Mountains erode; glaciers retreat and advance and retreat; the stars wheel overhead and drift into alien occult constellations; and someday, far hence, the work of forming all these damn pierogi freaking ends, finally. Congratulations! This, in all sincerity, was a real frickin' bear of a job, and you did it, and that's cool. If you want to freeze your pierogi, keep them separated on the wax paper as you do; once they're fully frozen, you can put them in a heavy-duty freezer bag and seal it, but until then they shouldn't be touching or else they'll stick together and then rip each other apart later one when you try to separate them.
Otherwise, if you are ready to cook your pierogi, cook your pierogi! Fill your largest pot with cold water and bring it to a boil; gently (so as not to splash boiling water on yourself) drop 10 or a dozen or so pierogi into the water. After a couple of minutes, they'll bob to the surface and float; give them another minute, and then gently scoop them out of there with that slotted spoon or wire spider skimmer and slide them into a colander. Cook another batch this way, and so on.
You made like a bazillion pierogi; the first batches will cool (and stick together) if you leave them uncovered in the colander while you cook all the rest, and that will be a bummer. You have a choice, now. It is Choosing Time.
Many people (including me) prefer their pierogi simply boiled, and then topped with stuff and eaten. If that's you (and/or whoever else will eat your pierogi), you can tell everybody to begin coming and serving themselves pierogi out of the colander, so that none of the pierogi sit in there for very long while you cook the rest of them. Or! You can toss the hot, boiled pierogi with room-temperature butter—more damn butter! It's a butter feast!—and put them in a big covered serving dish; this will prevent them from sticking together, and the cover will help them maintain their warmth. You can continually add pierogi to the dish this way as they come out of the water, until they're all in there, and then it will be time to eat.
On the other hand, many people like the added step of pan-frying the boiled and fully cooked pierogi in a pan with some butter to give them some crispiness and color. (To be clear, I also like this, as well as virtually any other food pan-fried in butter; it's just not my favorite way to eat pierogi.) If that's you, then you can do this with each batch of pierogi after they've had a few moments to drain in the colander. They brown up very fast in hot butter, not needing more than like 40 seconds per side to get crispy; by the time each next batch finishes boiling, the one before it will have cleared out of the pan—into that covered serving dish, or onto somebody's plate. This doubles the amount of cooking you'll be doing at any given time, unless you can deputize somebody to mind either the boiling or the frying. It's fine to skip it! Boiled pierogi are spectacular!
It's been a long day. You've been cooking for like 43 straight years. Take a few minutes to sob discreetly into your hands, and then, dammit, treat yourself to some pierogi. You've earned them.

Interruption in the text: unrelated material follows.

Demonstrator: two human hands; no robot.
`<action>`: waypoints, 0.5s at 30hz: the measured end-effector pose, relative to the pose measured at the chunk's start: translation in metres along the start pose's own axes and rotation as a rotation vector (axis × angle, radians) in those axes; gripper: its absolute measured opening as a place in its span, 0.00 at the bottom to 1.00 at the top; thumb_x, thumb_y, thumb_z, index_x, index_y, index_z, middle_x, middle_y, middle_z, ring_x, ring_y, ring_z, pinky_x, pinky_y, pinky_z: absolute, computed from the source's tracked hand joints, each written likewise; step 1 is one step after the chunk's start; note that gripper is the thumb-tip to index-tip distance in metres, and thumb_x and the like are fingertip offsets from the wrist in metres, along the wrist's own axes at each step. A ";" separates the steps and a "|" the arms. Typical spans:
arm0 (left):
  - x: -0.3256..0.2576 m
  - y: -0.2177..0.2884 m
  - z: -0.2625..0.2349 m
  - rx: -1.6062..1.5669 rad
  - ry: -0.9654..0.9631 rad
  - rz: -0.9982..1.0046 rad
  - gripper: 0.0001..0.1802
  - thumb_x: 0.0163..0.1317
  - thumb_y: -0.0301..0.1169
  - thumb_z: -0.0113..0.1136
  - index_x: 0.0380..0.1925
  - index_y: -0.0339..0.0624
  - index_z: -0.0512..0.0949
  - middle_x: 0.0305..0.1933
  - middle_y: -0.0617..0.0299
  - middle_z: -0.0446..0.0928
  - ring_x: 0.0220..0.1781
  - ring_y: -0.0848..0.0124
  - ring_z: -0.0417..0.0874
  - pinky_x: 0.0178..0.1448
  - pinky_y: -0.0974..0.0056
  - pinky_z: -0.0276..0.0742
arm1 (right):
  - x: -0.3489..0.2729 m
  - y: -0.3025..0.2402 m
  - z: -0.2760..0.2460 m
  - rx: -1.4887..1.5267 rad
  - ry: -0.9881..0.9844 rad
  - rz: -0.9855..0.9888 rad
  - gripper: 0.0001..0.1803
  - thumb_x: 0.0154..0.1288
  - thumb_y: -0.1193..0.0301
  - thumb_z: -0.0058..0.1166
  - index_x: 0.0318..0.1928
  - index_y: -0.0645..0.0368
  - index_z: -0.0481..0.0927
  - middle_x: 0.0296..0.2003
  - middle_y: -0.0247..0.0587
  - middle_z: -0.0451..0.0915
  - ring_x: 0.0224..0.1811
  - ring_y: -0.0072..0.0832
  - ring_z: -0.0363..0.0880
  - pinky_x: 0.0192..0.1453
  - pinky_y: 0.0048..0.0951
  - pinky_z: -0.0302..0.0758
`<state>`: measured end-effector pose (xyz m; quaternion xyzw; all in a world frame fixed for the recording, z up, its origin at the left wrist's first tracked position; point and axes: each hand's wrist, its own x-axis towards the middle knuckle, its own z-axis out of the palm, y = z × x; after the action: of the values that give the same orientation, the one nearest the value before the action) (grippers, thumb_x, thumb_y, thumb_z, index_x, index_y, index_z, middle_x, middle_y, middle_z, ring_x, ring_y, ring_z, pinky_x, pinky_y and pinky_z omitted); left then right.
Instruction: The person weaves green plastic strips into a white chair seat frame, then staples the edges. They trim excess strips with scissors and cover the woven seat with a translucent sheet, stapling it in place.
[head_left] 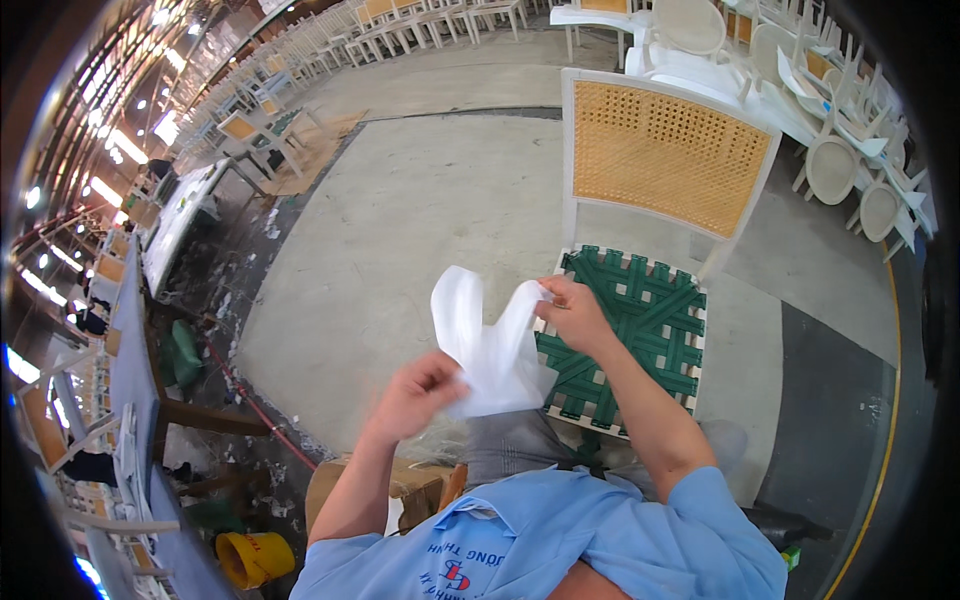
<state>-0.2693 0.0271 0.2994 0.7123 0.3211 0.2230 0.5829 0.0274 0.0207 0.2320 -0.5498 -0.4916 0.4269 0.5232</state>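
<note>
Between my hands hangs a thin white plastic bag (485, 345), with two rounded lobes standing up at its top. My right hand (573, 312) pinches the right lobe between thumb and fingers. At the bag's lower left edge, my left hand (415, 395) is curled with its fingertips closed on the film; motion blurs it slightly. Just beyond my right forearm stands a chair whose seat (640, 330) is woven from green webbing straps. Its backrest (665, 150) is cane mesh in a pale frame.
On the left runs a long workbench (135, 350), with a yellow bucket (255, 560) near its foot. A cardboard box (415, 490) sits close beside me. White chair parts (835, 170) are piled at the far right. Rows of chairs (400, 30) line the back.
</note>
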 end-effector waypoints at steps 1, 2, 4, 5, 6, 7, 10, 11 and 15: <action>0.002 -0.002 0.011 0.062 -0.193 -0.006 0.10 0.69 0.28 0.64 0.47 0.39 0.78 0.40 0.66 0.81 0.44 0.75 0.81 0.52 0.66 0.76 | -0.008 -0.002 -0.016 -0.058 0.037 -0.060 0.14 0.63 0.75 0.63 0.49 0.63 0.83 0.41 0.39 0.84 0.48 0.27 0.82 0.52 0.31 0.77; 0.007 -0.005 0.019 0.126 -0.389 -0.009 0.13 0.68 0.29 0.65 0.50 0.38 0.78 0.43 0.64 0.83 0.47 0.73 0.82 0.55 0.64 0.77 | -0.016 -0.004 -0.031 -0.117 0.074 -0.119 0.13 0.62 0.76 0.62 0.48 0.62 0.83 0.41 0.39 0.84 0.48 0.27 0.82 0.50 0.31 0.77; 0.017 -0.014 0.028 0.219 -0.345 -0.062 0.21 0.64 0.30 0.68 0.56 0.39 0.77 0.49 0.59 0.82 0.51 0.67 0.82 0.58 0.62 0.76 | -0.033 -0.020 -0.050 -0.206 0.085 -0.224 0.11 0.60 0.79 0.62 0.44 0.60 0.84 0.39 0.38 0.84 0.46 0.31 0.82 0.50 0.32 0.78; 0.025 -0.017 0.033 0.267 -0.324 -0.089 0.25 0.62 0.30 0.70 0.59 0.39 0.76 0.52 0.57 0.82 0.53 0.65 0.83 0.60 0.61 0.76 | -0.042 -0.027 -0.057 -0.231 0.074 -0.235 0.11 0.59 0.79 0.63 0.43 0.59 0.84 0.39 0.38 0.84 0.46 0.32 0.82 0.50 0.33 0.78; 0.038 -0.014 0.040 0.367 -0.179 0.065 0.27 0.61 0.31 0.71 0.59 0.40 0.76 0.54 0.56 0.82 0.54 0.63 0.83 0.60 0.61 0.76 | -0.053 -0.037 -0.067 -0.265 0.072 -0.243 0.11 0.58 0.80 0.63 0.42 0.58 0.84 0.39 0.38 0.84 0.46 0.33 0.82 0.50 0.33 0.78; 0.053 -0.005 0.047 0.464 -0.027 0.215 0.29 0.59 0.31 0.72 0.60 0.41 0.76 0.55 0.54 0.81 0.54 0.61 0.83 0.60 0.60 0.76 | -0.061 -0.048 -0.073 -0.402 0.077 -0.282 0.12 0.55 0.82 0.62 0.40 0.56 0.84 0.38 0.36 0.84 0.45 0.37 0.81 0.52 0.37 0.76; 0.111 0.011 0.079 0.470 0.052 0.471 0.33 0.56 0.33 0.73 0.63 0.44 0.75 0.53 0.49 0.82 0.55 0.51 0.82 0.61 0.54 0.76 | -0.079 -0.073 -0.094 -0.627 0.028 -0.474 0.14 0.52 0.82 0.61 0.40 0.54 0.85 0.36 0.36 0.83 0.43 0.39 0.79 0.52 0.40 0.72; 0.125 0.013 0.092 0.434 0.015 0.518 0.34 0.56 0.33 0.73 0.64 0.45 0.75 0.52 0.48 0.83 0.55 0.47 0.82 0.62 0.51 0.75 | -0.087 -0.078 -0.097 -0.657 0.070 -0.469 0.13 0.52 0.82 0.61 0.39 0.54 0.85 0.35 0.36 0.83 0.42 0.39 0.79 0.53 0.40 0.71; 0.157 0.010 0.136 0.462 -0.275 0.305 0.24 0.63 0.34 0.65 0.60 0.47 0.78 0.44 0.44 0.84 0.50 0.46 0.83 0.55 0.50 0.78 | -0.111 -0.089 -0.115 -0.731 0.284 -0.458 0.12 0.52 0.80 0.62 0.38 0.55 0.84 0.34 0.37 0.82 0.41 0.40 0.78 0.53 0.40 0.70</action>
<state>-0.0642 0.0453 0.2705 0.8894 0.1707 0.1306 0.4034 0.1156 -0.1097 0.3261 -0.6286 -0.6424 0.0190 0.4379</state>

A handful of 'rogs, a little sour cream, maybe some chopped chives if you happen to have any around; a little bowl of hearty and filling dumplings, richly (some might say insanely) buttery, sweet with onion, deeply satisfying. Imagine how good they'll be when you fill them with sauerkraut! Or kielbasa and cabbage. Or sweet cheese and strawberry jam. Or when you daydream future fillings while quietly bearing the warm secret knowledge that nothing on earth could ever make you put yourself through this messy all-day procedure ever again, so long as you live.